Using the line that contains "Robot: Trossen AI" as the start, restate each line word for word through the final line of the material below, and return only those.

── RECORDED INFORMATION ──

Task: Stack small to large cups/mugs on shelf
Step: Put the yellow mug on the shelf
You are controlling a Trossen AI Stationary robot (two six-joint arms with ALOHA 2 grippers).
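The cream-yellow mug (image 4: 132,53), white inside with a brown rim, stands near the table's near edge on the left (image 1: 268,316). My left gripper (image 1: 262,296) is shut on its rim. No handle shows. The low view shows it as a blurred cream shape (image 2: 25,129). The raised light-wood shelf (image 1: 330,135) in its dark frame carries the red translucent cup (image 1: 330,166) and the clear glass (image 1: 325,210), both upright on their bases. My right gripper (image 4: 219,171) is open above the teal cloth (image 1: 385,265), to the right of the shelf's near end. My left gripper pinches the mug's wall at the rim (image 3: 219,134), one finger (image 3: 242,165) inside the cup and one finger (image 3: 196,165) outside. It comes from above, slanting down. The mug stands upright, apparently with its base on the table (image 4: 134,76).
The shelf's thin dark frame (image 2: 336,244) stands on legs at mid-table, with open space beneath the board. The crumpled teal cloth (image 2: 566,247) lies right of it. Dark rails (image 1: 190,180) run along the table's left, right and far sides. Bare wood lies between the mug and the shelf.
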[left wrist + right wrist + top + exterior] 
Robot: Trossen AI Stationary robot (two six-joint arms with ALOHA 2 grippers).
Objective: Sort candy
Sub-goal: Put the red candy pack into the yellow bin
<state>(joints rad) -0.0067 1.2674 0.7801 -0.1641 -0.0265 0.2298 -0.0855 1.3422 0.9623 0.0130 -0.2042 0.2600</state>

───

(SOLUTION TO THIS PROBLEM)
Robot: Trossen AI Stationary robot (two six-joint arms with ALOHA 2 grippers).
Objective: Sort candy
Sub-goal: Put the red candy pack into the yellow bin
<state>(joints rad) -0.0067 1.2674 0.7801 -0.1641 -0.0265 0.2298 -0.0855 1.3422 0.9623 0.0130 -0.2042 0.2600</state>

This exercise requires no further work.